Personal information
- Full name: Howard Cecil Alloo
- Born: 28 April 1895 Sydney, New South Wales, Australia
- Died: 23 October 1989 (aged 94) Timaru, New Zealand
- Batting: Right-handed
- Relations: Albert Alloo (brother) Arthur Alloo (brother)

Domestic team information
- 1913/14–1930/31: Otago

Career statistics
| Competition | First-class |
| Matches | 22 |
| Runs scored | 744 |
| Batting average | 19.07 |
| 100s/50s | 0/2 |
| Top score | 62 |
| Balls bowled | 286 |
| Wickets | 3 |
| Bowling average | 58.00 |
| 5 wickets in innings | 0 |
| 10 wickets in match | 0 |
| Best bowling | 2/59 |
| Catches/stumpings | 14/– |
- Source: CricketArchive, 30 April 2014

= Cecil Alloo =

New Zealand soldier and cricketer

Howard Cecil Alloo (28 April 1895 – 23 October 1989) was a New Zealand soldier, cricketer and lawyer.

Alloo played first-class cricket for Otago in New Zealand between 1919 and 1929. His highest score was 62 against Wellington in 1922–23.

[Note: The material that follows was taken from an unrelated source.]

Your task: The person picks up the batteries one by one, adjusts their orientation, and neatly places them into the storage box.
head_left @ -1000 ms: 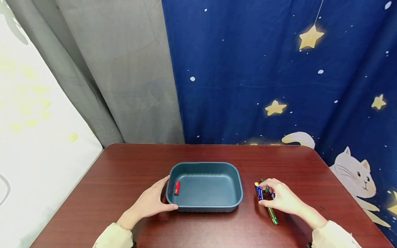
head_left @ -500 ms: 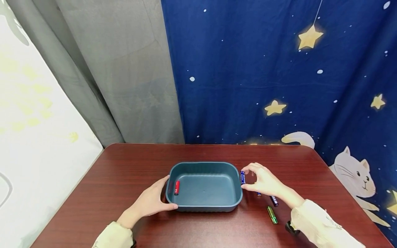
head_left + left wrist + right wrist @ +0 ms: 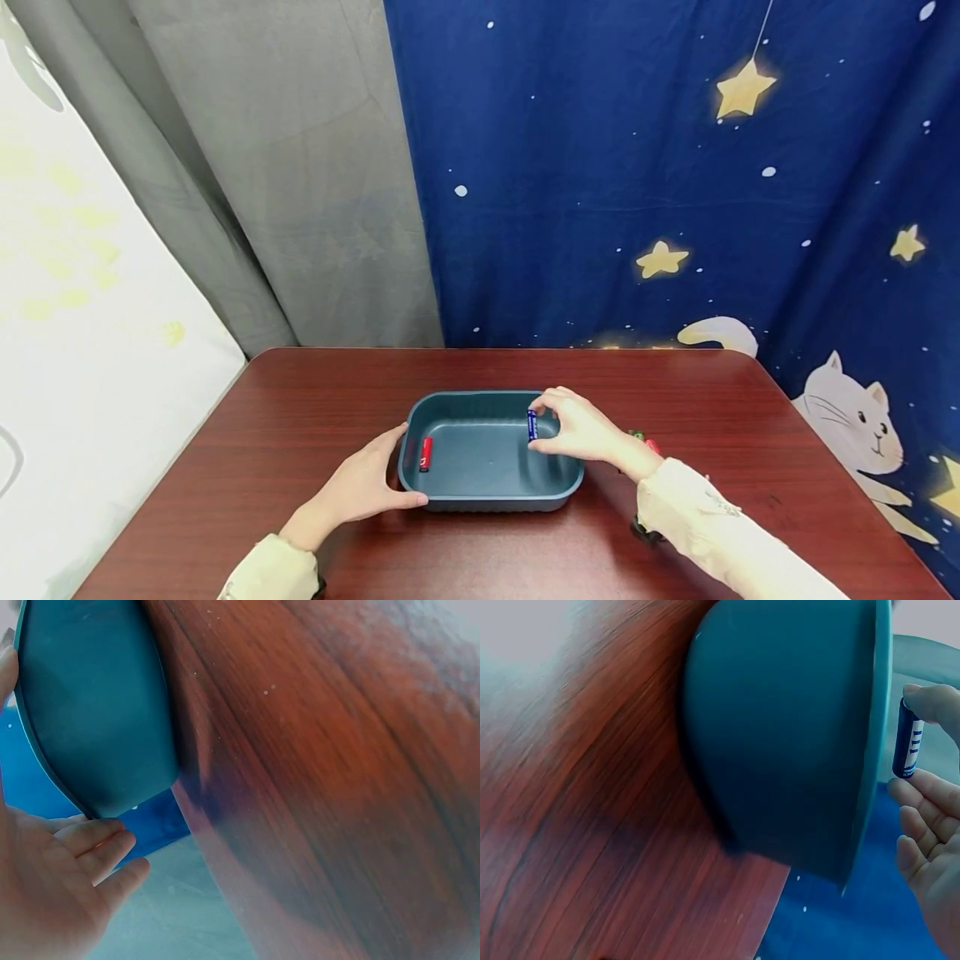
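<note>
A blue-green plastic tub [image 3: 487,503] stands on the table. At its left end my left hand [image 3: 360,477] rests on the rim, thumb at the front corner and fingers at the far side; in the left wrist view those fingers [image 3: 105,851] lie loosely against the tub's edge. Over the tub's right part, my right hand [image 3: 573,427] pinches a blue battery [image 3: 532,425] by its two ends between thumb and fingers. The right wrist view has the same battery [image 3: 907,739] beyond the rim. Inside the tub, at the left, lies a red battery [image 3: 426,454].
Right of the tub, a green battery end [image 3: 636,435] and a red one [image 3: 652,447] show past my right forearm, which hides the table there. A brown wooden table [image 3: 315,392] carries everything. Blue and grey curtains [image 3: 525,208] hang behind its far edge.
My right hand has lifted the blue battery from the group on the right and carried it left, past the rim and over the tub. The left hand has stayed at the tub's left end.
</note>
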Motion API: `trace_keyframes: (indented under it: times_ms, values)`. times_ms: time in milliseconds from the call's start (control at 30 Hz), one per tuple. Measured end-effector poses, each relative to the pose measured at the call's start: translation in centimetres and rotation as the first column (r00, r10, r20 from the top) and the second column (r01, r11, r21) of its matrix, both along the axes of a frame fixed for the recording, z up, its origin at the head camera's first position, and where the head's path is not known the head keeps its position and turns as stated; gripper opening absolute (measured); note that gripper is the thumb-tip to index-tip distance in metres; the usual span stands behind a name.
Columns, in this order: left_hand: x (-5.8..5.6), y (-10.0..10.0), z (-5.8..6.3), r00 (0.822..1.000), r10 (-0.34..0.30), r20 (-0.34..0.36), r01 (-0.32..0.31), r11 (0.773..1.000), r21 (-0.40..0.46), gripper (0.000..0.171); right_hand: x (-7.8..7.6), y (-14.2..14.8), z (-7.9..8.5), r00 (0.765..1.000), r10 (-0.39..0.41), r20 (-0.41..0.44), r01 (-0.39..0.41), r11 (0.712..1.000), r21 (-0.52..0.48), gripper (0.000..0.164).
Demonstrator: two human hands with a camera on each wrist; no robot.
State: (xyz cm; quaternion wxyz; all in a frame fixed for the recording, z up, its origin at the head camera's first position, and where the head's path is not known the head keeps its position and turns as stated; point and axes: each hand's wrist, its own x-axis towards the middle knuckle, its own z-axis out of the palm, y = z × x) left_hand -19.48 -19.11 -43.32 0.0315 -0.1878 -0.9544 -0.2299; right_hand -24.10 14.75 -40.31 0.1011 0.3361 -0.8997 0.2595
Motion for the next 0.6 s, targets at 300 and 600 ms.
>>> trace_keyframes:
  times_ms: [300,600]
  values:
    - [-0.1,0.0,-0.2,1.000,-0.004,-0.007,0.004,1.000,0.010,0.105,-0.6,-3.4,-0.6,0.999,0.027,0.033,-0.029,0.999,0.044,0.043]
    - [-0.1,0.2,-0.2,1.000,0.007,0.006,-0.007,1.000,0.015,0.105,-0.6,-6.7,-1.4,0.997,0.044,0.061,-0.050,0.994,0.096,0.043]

His brothers Arthur and Albert also played for Otago. The brothers were the grandsons of John Alloo, a Chinese-born businessman on the Ballarat goldfields, and his wife, née Margaret Peacock, who had come out from Scotland. John and Margaret moved to the Otago goldfields in 1868, where he was employed by the Otago Police Force as a constable-interpreter.

In World War I, Cecil Alloo served overseas in the Otago Infantry Battalion. Initially a sergeant, he was commissioned as a second lieutenant in mid-1918 and posted to C Company of the New Zealand Rifle Brigade. He was wounded in the Second Battle of Bapaume in August and invalided to England.

He joined his brother Albert's law firm after the war, and later practised in Owaka and then in Timaru. He also served in the army during World War II, this time in New Zealand.